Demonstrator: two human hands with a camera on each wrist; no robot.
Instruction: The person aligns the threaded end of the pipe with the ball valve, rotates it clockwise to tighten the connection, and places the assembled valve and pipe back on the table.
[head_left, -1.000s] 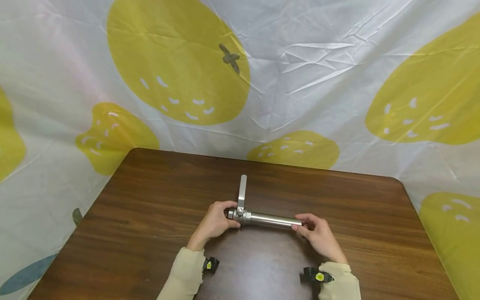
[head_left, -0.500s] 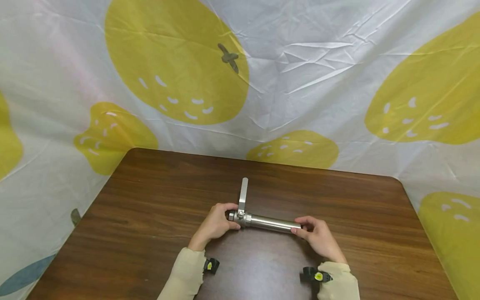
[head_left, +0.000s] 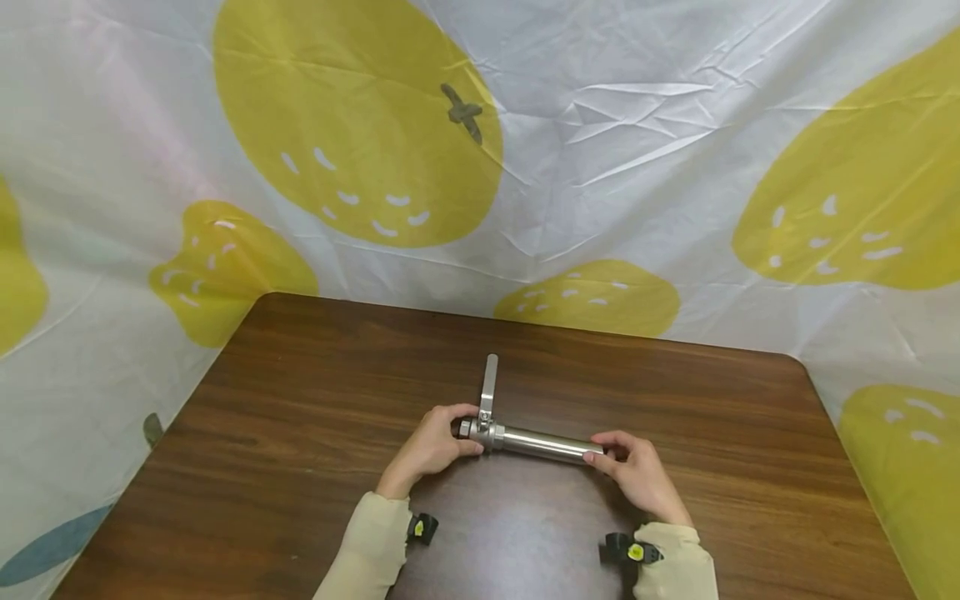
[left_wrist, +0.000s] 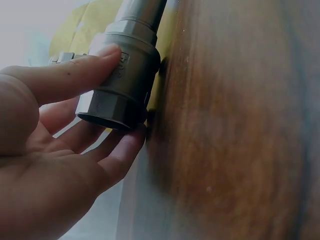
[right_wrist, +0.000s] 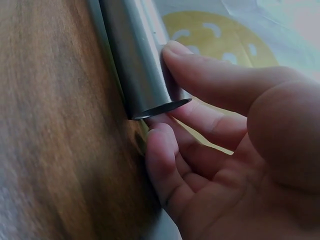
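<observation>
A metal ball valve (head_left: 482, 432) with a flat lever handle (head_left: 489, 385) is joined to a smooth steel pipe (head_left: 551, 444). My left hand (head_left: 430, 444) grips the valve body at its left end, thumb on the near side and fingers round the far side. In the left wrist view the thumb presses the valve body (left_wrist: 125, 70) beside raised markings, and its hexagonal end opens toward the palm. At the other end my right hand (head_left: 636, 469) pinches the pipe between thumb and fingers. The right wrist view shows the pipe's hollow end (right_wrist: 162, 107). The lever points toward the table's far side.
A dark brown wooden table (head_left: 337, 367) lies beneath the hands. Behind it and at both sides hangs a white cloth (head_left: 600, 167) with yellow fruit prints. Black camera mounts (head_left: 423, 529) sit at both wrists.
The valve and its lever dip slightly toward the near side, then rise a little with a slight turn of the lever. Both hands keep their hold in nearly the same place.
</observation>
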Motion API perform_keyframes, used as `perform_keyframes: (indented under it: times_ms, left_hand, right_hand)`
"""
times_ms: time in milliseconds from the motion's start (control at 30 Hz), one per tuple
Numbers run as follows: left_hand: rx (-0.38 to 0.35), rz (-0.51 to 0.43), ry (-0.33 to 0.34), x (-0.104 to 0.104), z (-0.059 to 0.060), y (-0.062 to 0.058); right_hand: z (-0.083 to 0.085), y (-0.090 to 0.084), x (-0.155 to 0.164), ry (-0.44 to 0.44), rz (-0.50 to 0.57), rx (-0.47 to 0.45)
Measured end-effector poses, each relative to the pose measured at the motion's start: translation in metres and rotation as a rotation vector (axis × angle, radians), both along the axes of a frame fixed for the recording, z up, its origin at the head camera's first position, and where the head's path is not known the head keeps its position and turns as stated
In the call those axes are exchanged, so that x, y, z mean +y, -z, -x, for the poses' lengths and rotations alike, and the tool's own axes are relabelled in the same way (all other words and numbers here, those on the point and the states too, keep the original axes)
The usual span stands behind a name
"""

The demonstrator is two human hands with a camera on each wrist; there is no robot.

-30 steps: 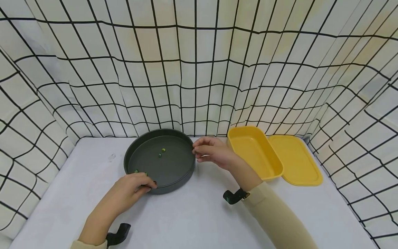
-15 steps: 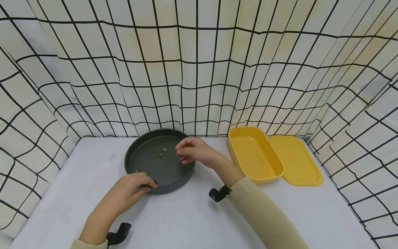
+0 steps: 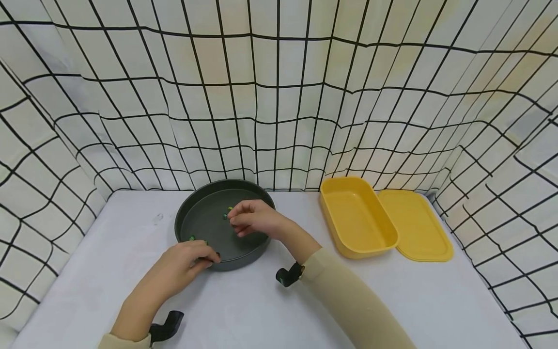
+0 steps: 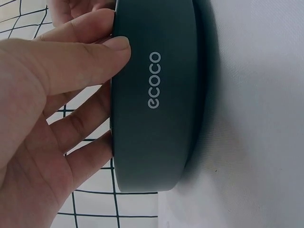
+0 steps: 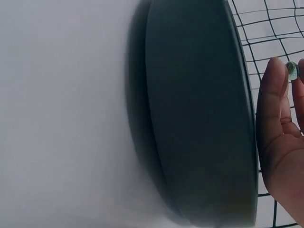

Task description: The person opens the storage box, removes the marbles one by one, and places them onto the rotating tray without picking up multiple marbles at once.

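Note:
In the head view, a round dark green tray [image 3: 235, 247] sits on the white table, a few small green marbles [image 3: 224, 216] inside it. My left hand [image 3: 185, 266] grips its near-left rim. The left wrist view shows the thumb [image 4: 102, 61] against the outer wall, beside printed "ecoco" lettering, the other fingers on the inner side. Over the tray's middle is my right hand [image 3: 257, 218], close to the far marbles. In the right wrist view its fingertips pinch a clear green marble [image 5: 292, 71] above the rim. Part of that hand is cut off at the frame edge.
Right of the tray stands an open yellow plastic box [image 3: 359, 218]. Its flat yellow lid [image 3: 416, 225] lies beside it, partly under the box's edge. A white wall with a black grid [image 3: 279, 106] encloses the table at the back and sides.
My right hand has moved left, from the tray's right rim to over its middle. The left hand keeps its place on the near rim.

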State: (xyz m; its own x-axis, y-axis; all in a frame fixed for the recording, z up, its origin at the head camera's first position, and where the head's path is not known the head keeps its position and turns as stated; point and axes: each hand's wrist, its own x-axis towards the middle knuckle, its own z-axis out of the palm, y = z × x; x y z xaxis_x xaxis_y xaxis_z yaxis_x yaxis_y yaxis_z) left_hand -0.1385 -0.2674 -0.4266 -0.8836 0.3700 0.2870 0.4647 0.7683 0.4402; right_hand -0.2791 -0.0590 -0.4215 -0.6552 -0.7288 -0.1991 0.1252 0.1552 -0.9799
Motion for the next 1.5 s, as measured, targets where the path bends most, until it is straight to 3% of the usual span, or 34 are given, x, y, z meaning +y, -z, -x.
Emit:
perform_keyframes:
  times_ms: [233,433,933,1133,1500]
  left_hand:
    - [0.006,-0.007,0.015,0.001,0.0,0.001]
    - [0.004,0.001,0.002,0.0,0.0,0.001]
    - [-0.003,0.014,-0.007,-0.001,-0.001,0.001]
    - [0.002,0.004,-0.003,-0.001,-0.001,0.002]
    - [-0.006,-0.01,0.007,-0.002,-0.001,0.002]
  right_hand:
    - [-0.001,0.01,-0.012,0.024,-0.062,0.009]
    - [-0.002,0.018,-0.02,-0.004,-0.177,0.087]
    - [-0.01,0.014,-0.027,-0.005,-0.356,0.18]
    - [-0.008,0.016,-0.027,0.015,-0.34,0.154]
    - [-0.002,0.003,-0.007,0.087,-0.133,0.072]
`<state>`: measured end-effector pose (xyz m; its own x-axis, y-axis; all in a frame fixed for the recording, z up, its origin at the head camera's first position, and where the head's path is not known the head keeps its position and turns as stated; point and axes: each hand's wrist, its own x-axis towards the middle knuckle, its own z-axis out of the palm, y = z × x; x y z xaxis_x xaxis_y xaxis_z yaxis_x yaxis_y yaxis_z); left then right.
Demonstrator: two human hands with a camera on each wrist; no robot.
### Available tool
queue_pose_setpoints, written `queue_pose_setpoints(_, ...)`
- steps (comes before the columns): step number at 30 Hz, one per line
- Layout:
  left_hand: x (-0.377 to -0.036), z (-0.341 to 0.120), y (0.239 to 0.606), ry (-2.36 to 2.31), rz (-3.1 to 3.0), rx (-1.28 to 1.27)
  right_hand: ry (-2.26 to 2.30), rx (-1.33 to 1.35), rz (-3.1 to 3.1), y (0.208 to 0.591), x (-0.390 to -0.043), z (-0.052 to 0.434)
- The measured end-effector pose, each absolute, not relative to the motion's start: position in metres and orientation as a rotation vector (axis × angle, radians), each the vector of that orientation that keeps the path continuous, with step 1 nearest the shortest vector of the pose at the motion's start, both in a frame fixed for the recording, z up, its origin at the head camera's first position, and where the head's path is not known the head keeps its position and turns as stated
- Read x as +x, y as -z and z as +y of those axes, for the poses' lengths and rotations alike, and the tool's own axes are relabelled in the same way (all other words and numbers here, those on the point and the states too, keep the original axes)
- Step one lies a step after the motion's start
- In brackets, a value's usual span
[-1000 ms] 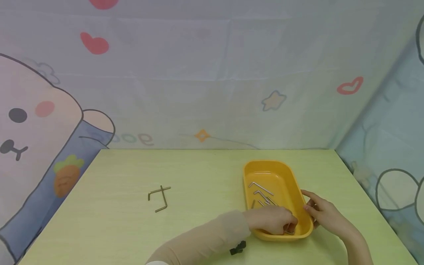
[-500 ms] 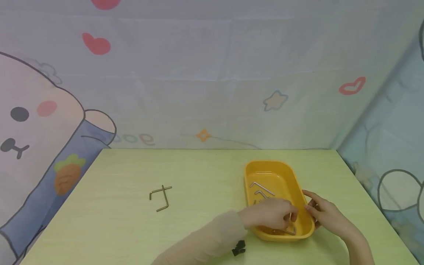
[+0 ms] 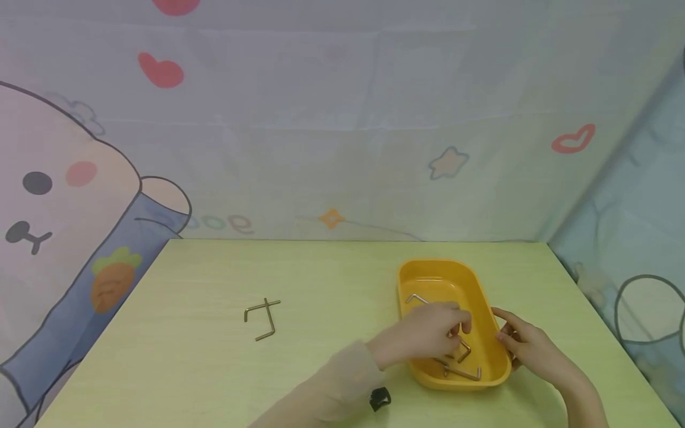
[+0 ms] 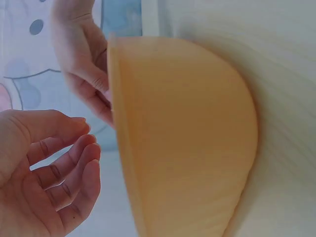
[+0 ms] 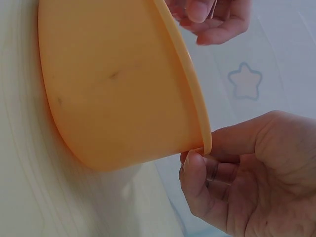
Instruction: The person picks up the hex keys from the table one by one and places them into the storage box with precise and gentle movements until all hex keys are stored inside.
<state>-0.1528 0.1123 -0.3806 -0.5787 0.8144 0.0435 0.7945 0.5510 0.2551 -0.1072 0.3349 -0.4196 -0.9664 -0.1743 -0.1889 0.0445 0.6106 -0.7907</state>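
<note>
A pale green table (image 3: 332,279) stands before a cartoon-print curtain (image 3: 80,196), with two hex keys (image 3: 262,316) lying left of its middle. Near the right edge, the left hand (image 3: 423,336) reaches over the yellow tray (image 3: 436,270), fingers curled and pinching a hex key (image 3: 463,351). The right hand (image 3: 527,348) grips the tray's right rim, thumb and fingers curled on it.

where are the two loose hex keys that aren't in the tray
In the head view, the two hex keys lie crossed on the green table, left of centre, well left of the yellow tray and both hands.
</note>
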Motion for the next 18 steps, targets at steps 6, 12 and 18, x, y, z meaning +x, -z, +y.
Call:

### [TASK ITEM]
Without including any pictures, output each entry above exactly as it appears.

### [RESPONSE TO THIS TASK]
Demonstrator: two human hands with a camera on each wrist; no robot.
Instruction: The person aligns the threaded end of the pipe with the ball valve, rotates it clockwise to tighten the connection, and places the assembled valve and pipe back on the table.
[head_left, -1.000s] 
[head_left, -0.500s] 
[head_left, +0.000s] 
[left_wrist, +0.000s] 
[right_wrist, +0.000s] 
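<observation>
A metal ball valve (head_left: 482, 432) with a flat lever handle (head_left: 489, 385) is joined to a smooth steel pipe (head_left: 551, 444). My left hand (head_left: 430, 444) grips the valve body at its left end, thumb on the near side and fingers round the far side. In the left wrist view the thumb presses the valve body (left_wrist: 125, 70) beside raised markings, and its hexagonal end opens toward the palm. At the other end my right hand (head_left: 636, 469) pinches the pipe between thumb and fingers. The right wrist view shows the pipe's hollow end (right_wrist: 162, 107). The lever points toward the table's far side.
A dark brown wooden table (head_left: 337, 367) lies beneath the hands. Behind it and at both sides hangs a white cloth (head_left: 600, 167) with yellow fruit prints. Black camera mounts (head_left: 423, 529) sit at both wrists.
The valve and its lever dip slightly toward the near side, then rise a little with a slight turn of the lever. Both hands keep their hold in nearly the same place.
</observation>
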Motion API perform_keyframes, used as `perform_keyframes: (indented under it: times_ms, left_hand, right_hand)`
"""
times_ms: time in milliseconds from the motion's start (control at 30 Hz), one per tuple
Numbers run as follows: left_hand: rx (-0.38 to 0.35), rz (-0.51 to 0.43), ry (-0.33 to 0.34), x (-0.104 to 0.104), z (-0.059 to 0.060), y (-0.062 to 0.058); right_hand: z (-0.083 to 0.085), y (-0.090 to 0.084), x (-0.155 to 0.164), ry (-0.44 to 0.44), rz (-0.50 to 0.57), rx (-0.47 to 0.45)
Measured end-effector poses, each relative to the pose measured at the motion's start: translation in metres and rotation as a rotation vector (axis × angle, radians), both along the axes of a frame fixed for the recording, z up, its origin at the head camera's first position, and where the head's path is not known the head keeps its position and turns as stated
In the call those axes are exchanged, so that x, y, z mean +y, -z, -x, for the poses' lengths and rotations alike, and the tool's own axes are relabelled in the same way (all other words and numbers here, those on the point and the states too, keep the original axes)
The usual span stands behind a name
"""

The demonstrator is two human hands with a camera on each wrist; there is no robot.

-30 steps: 
-15 steps: 
+0 steps: 
+0 steps: 
+0 steps: 

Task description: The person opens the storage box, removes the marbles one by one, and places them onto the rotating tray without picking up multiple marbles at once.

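Note:
In the head view, a round dark green tray [image 3: 235, 247] sits on the white table, a few small green marbles [image 3: 224, 216] inside it. My left hand [image 3: 185, 266] grips its near-left rim. The left wrist view shows the thumb [image 4: 102, 61] against the outer wall, beside printed "ecoco" lettering, the other fingers on the inner side. Over the tray's middle is my right hand [image 3: 257, 218], close to the far marbles. In the right wrist view its fingertips pinch a clear green marble [image 5: 292, 71] above the rim. Part of that hand is cut off at the frame edge.
Right of the tray stands an open yellow plastic box [image 3: 359, 218]. Its flat yellow lid [image 3: 416, 225] lies beside it, partly under the box's edge. A white wall with a black grid [image 3: 279, 106] encloses the table at the back and sides.
My right hand has moved left, from the tray's right rim to over its middle. The left hand keeps its place on the near rim.
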
State: (xyz m; its own x-axis, y-axis; all in a frame fixed for the recording, z up, its origin at the head camera's first position, and where the head's path is not known the head keeps its position and turns as stated; point and axes: each hand's wrist, its own x-axis towards the middle knuckle, its own z-axis out of the palm, y = z × x; x y z xaxis_x xaxis_y xaxis_z yaxis_x yaxis_y yaxis_z) left_hand -0.1385 -0.2674 -0.4266 -0.8836 0.3700 0.2870 0.4647 0.7683 0.4402; right_hand -0.2791 -0.0590 -0.4215 -0.6552 -0.7288 -0.1991 0.1252 0.1552 -0.9799
Motion for the next 1.5 s, as measured, targets where the path bends most, until it is straight to 3% of the usual span, or 34 are given, x, y, z meaning +y, -z, -x.
Emit:
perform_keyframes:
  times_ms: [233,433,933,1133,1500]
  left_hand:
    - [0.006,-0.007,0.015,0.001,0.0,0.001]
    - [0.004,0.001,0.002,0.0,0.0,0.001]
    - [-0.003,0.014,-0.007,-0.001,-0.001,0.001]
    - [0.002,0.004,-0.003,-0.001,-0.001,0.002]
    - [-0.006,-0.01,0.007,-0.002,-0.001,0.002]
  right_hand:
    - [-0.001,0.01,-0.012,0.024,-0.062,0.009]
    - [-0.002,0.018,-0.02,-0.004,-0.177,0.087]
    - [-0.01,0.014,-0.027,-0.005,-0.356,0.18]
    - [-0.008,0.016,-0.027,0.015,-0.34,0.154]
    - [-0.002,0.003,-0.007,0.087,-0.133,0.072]
`<state>`: measured end-effector pose (xyz m; its own x-axis, y-axis; all in a frame fixed for the recording, z up, its origin at the head camera's first position, and where the head's path is not known the head keeps its position and turns as stated; point and axes: each hand's wrist, its own x-axis towards the middle knuckle, its own z-axis out of the palm, y = z × x; x y z xaxis_x xaxis_y xaxis_z yaxis_x yaxis_y yaxis_z); left then right.
Demonstrator: two human hands with a camera on each wrist; no robot.
### Available tool
queue_pose_setpoints, written `queue_pose_setpoints(_, ...)`
- steps (comes before the columns): step number at 30 Hz, one per line
- Layout:
  left_hand: x (-0.377 to -0.036), z (-0.341 to 0.120), y (0.239 to 0.606), ry (-2.36 to 2.31), rz (-3.1 to 3.0), rx (-1.28 to 1.27)
  right_hand: ry (-2.26 to 2.30), rx (-1.33 to 1.35), rz (-3.1 to 3.1), y (0.208 to 0.591), x (-0.390 to -0.043), z (-0.052 to 0.434)
- The measured end-effector pose, each absolute, not relative to the motion's start: position in metres and orientation as a rotation vector (axis × angle, radians), each the vector of that orientation that keeps the path continuous, with step 1 nearest the shortest vector of the pose at the motion's start, both in a frame fixed for the recording, z up, its origin at the head camera's first position, and where the head's path is not known the head keeps its position and turns as stated
- Read x as +x, y as -z and z as +y of those axes, for the poses' lengths and rotations alike, and the tool's own axes are relabelled in the same way (all other words and numbers here, those on the point and the states too, keep the original axes)
- Step one lies a step after the motion's start
- In brackets, a value's usual span
[-1000 ms] 
[-500 ms] 
[+0 ms] 
[+0 ms] 
[+0 ms] 
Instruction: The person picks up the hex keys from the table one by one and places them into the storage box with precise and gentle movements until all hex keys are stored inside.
<state>-0.1528 0.1123 -0.3806 -0.5787 0.8144 0.0435 0.7945 0.5510 0.2551 -0.1072 0.3349 -0.4196 -0.9664 -0.1743 -0.1889 0.0445 0.6106 -0.7907</state>
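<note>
A pale green table (image 3: 332,279) stands before a cartoon-print curtain (image 3: 80,196), with two hex keys (image 3: 262,316) lying left of its middle. Near the right edge, the left hand (image 3: 423,336) reaches over the yellow tray (image 3: 436,270), fingers curled and pinching a hex key (image 3: 463,351). The right hand (image 3: 527,348) grips the tray's right rim, thumb and fingers curled on it.

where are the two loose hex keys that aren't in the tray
In the head view, the two hex keys lie crossed on the green table, left of centre, well left of the yellow tray and both hands.
</note>
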Motion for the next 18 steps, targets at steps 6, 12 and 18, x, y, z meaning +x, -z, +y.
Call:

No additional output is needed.